When to send event invitations so people actually reply

Looking at hundreds of PopIn events, the time of day you send invitations changes reply rates by 40%. Here's what we've seen.

One of the more surprising findings from looking at the early PopIn data: when you send an invitation matters almost as much as how you write it. Two hosts with identical guest lists and near-identical invite text can get RSVP rates 30-40% apart depending on what time of day they hit send. This post is about what we've seen and what we think is going on.

The data here is pulled from the first month or so of PopIn events. The sample size is small enough that I'm being careful with the conclusions, but the pattern is consistent enough across event types to be worth writing up.
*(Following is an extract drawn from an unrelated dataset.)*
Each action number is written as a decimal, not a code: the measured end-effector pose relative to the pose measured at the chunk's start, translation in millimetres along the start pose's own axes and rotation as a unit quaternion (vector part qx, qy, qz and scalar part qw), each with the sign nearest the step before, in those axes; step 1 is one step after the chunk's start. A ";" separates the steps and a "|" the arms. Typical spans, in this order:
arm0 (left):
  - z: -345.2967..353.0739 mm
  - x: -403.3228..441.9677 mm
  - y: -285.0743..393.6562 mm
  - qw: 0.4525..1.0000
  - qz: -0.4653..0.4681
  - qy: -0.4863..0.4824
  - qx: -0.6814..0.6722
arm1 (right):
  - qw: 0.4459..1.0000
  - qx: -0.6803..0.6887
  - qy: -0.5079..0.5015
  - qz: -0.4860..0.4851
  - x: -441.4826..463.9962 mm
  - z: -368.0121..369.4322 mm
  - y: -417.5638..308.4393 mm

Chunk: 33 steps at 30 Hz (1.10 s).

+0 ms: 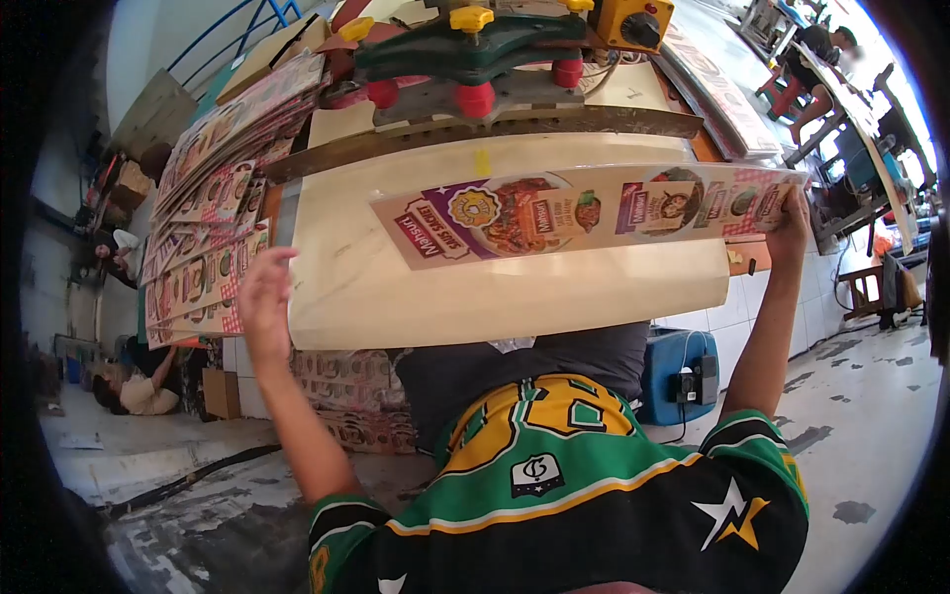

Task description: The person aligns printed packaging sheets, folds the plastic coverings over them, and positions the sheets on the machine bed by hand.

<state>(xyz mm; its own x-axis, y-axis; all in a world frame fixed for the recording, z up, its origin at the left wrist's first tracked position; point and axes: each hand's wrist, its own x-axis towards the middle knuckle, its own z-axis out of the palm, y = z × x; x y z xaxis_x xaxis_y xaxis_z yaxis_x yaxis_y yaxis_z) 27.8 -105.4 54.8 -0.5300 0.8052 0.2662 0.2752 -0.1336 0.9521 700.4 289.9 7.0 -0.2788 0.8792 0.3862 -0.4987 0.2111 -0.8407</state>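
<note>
A long printed strip (584, 213) with food pictures lies at a slant over a large cream sheet (495, 307). My right hand (790, 223) grips the strip's right end, fingers closed on it. At the sheet's left edge, my left hand (265, 297) is raised with its fingers apart and holds nothing. The strip's left end is away from my left hand. Just beyond the strip, a long metal bar (485, 136) crosses the sheet, with a yellow mark below it.
Stacks of printed sheets (213, 208) stand at the left, another stack (722, 94) at the back right. A green clamp with red knobs (470, 49) sits behind the bar. A blue container (680, 366) is below right. People sit at far left and far right.
</note>
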 end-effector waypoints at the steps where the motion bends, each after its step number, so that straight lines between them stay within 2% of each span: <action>1: 15.6 5.7 2.2 0.998 -0.009 -0.051 0.020 | 1.000 -0.011 0.007 0.005 1.9 6.0 7.0; 4: 61.5 22.3 -0.2 0.997 0.002 -0.061 0.048 | 1.000 -0.002 0.016 0.013 5.9 9.2 30.7; 7: 88.0 31.3 -10.5 0.997 0.042 -0.056 0.032 | 0.997 -0.021 0.069 0.036 -0.5 17.9 43.2; 10: 106.9 33.1 -10.8 0.997 -0.022 -0.071 -0.037 | 0.995 -0.061 0.072 0.037 -8.7 16.1 42.3; 12: 117.5 34.8 -6.8 0.999 0.013 -0.006 -0.047 | 0.996 -0.051 0.057 0.040 -11.7 14.0 42.4; 16: 121.9 41.0 12.6 0.998 0.045 -0.014 -0.053 | 0.997 -0.023 0.055 0.046 -11.8 -2.5 49.9; 18: 122.3 39.7 17.1 0.994 0.087 0.060 -0.007 | 0.996 -0.031 0.058 0.056 -15.5 -19.2 58.0; 20: 124.1 37.9 13.5 0.991 0.114 0.074 -0.011 | 0.997 -0.011 0.017 0.069 -19.5 -29.0 68.8; 21: 126.0 35.2 13.4 0.986 0.124 0.106 -0.034 | 0.996 -0.041 -0.003 0.080 -20.5 -39.2 72.3; 23: 126.9 33.4 2.3 0.969 0.134 0.164 -0.129 | 0.993 -0.052 -0.028 0.102 -22.1 2.1 53.4; 24: 126.6 31.8 1.8 0.968 0.136 0.164 -0.131 | 0.989 -0.063 -0.052 0.127 -21.7 25.6 46.2; 26: 127.0 26.2 -0.4 0.930 0.092 0.246 -0.256 | 0.988 -0.066 -0.076 0.116 -18.9 37.0 43.6; 28: 121.9 25.0 -10.7 0.921 0.092 0.245 -0.290 | 0.987 -0.055 -0.072 0.135 -19.3 37.1 43.4; 30: 116.1 22.4 -21.8 0.896 0.077 0.296 -0.323 | 0.985 -0.070 -0.070 0.139 -18.5 30.3 44.7; 31: 114.4 15.9 -13.6 0.901 0.061 0.254 -0.346 | 0.986 -0.067 -0.066 0.136 -18.4 29.6 46.5; 32: 100.1 15.6 -20.1 0.902 0.060 0.252 -0.346 | 0.987 -0.064 -0.062 0.133 -18.8 28.8 47.9; 33: 73.6 19.6 -31.5 0.829 0.022 0.286 -0.480 | 0.987 -0.063 -0.060 0.133 -19.9 29.4 46.7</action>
<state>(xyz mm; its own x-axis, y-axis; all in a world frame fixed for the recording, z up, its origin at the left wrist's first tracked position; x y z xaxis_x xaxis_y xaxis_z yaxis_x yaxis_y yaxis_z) 67.8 -42.8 19.0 -0.9052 0.4191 0.0704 -0.3157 -0.7741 0.5487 658.5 269.7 -28.8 -0.4852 0.8555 0.1809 -0.2913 0.0370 -0.9559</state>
The Sunday morning sweet spot

For events 2-4 weeks out, Sunday morning between 10am and noon is the highest-converting send window we've seen. Reply rates within 24 hours of the invite are roughly 60% in that window, compared to 35-45% for most other times.

Our best guess at why: Sunday morning is when people are scrolling their phones, planning their week, and willing to add things to their calendar. They're not at work, not in a queue, not mid-conversation. They have the cognitive bandwidth to look at an invitation and actually think about whether they want to go.

The Saturday version doesn't work as well. People in casual research mode on Saturday are looking for what to do THAT day, not committing to something three weeks out. Sunday's the right vibe for forward planning.

Weekday mornings for short-lead events

For events 3-10 days out, weekday mornings (7am-10am) outperform other times. People check their phones first thing, decide their week is going to be busy, and the events that make it onto the calendar are the ones they encountered when they were planning. By 11am they're at work and a non-urgent notification gets a quick swipe-away.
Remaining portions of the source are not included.